Ruby Learning

December 11th, 2007 -

Have you been interested in learning Ruby, but haven’t found the best resource to do so, or are not sure where to start? Well, a friend of mine, Satish Talim, asked me to announce his third class, Learning Ruby Programming.

This course is instructed by Satish, for free! it’s open to anyone and begins January 7th, 2008. The syllabus is available online and in several languages.

To sign up and join this class (last class had over 500 students), head on over and register. This is a great opportunity to learn Ruby, with an excellent and knowledgeable instructor, all for free.

Not surprising or new, there has been some “new” buzz about Rails, scaling, DHH’s use of the f-word and other irrelevant arguements on why Rails isn’t a good choice for a framework to use and stick with. From what I can tell, it started with this blog post where a lot of assumptions, yes assumptions, are thrown around as truths instead of what they are.

Time Calculation Extension

July 27th, 2007 -

I’ve been working on this project that prorates and have needed to add some extra Time extension goodness. Things like,
  • Time.now.end_of_year
  • Time.now.first_of_the_year (or) Time.now.the_new_year
  • Time.now.end_of_week
  • Time.now.next_quarter
  • Time.now.end_of_quarter

I’ve been finding these pretty handy and so I’ve added them to a plugin to extend the Time class. You can grab the plugin here:

http://svn.robertrevans.com/plugins/calc_extension/

Enjoy!

Rails Creator

July 20th, 2007 -

Previously it was called, creator. Today, it has a new name: rails_creator. Dr. Nic suggested the idea to make it easier to remember and if you forgot, you could type rails and hit tab to see it pop up in the Terminal window.

You can either download the gem at or you can open up your terminal/command line and type:

gem install rails_creator

Go check it out and use it to create your rails applications on edge or not and check-in/check-out from subversion.

Permalize Fun

July 1st, 2007 -

I was playing around with my permalize plugin to optimize it just a bit. Initially it was around 8 lines of code that did the actual parsing of the string. After a few improvements, it is now a one liner. Man I love Ruby!

(Iconv.new('US-ASCII//TRANSLIT', 'utf-8').iconv word).gsub(/[^\w\s\-\—]/,'').gsub(/[^\w]|[\_]/,' ').split.join('-').downcase 

Creator - Rapid Rails Setup

June 17th, 2007 -

Finally, this weekend I found some free time to finish off my first gem release: Creator – Rapid Rails Setup.

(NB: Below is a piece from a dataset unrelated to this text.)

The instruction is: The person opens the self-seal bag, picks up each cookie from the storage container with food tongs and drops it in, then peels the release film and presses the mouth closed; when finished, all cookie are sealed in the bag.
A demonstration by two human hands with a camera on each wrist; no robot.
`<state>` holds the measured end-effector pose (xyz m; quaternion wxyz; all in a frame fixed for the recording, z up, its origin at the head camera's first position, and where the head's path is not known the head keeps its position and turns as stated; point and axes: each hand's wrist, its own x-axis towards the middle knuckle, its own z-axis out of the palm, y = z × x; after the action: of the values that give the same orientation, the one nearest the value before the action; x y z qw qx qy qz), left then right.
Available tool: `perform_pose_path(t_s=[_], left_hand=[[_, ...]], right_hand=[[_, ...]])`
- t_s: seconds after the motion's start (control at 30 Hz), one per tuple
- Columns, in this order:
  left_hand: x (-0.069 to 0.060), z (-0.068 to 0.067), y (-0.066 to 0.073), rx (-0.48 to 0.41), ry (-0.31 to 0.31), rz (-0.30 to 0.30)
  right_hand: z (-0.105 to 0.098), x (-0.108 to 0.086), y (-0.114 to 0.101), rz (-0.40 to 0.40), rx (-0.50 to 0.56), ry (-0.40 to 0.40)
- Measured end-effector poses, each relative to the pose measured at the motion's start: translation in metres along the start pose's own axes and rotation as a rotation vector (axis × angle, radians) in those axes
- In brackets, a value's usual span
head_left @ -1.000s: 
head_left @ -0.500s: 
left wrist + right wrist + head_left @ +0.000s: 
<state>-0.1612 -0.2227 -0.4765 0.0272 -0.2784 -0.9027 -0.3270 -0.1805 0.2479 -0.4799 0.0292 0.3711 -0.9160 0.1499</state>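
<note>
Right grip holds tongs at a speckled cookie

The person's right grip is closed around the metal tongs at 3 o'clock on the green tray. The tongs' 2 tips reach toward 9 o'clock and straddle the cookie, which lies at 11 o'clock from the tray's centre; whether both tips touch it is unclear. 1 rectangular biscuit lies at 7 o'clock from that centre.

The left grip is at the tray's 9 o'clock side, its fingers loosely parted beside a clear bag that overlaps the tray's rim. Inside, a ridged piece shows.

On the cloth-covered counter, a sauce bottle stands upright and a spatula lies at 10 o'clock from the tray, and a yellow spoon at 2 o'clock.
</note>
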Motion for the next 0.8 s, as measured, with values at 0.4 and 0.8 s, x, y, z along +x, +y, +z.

I’ve been promising this gem for some time now, but with numerous projects going on at work, several freelance projects, and trying to find time to spend with my 1 year old little girl, it’s been hard to find time to do any personal projects these days. (phew, now that is a sentence!) Since it was father’s day, I decided I would do a few things I have been wanting to do for months now, and this was one of them.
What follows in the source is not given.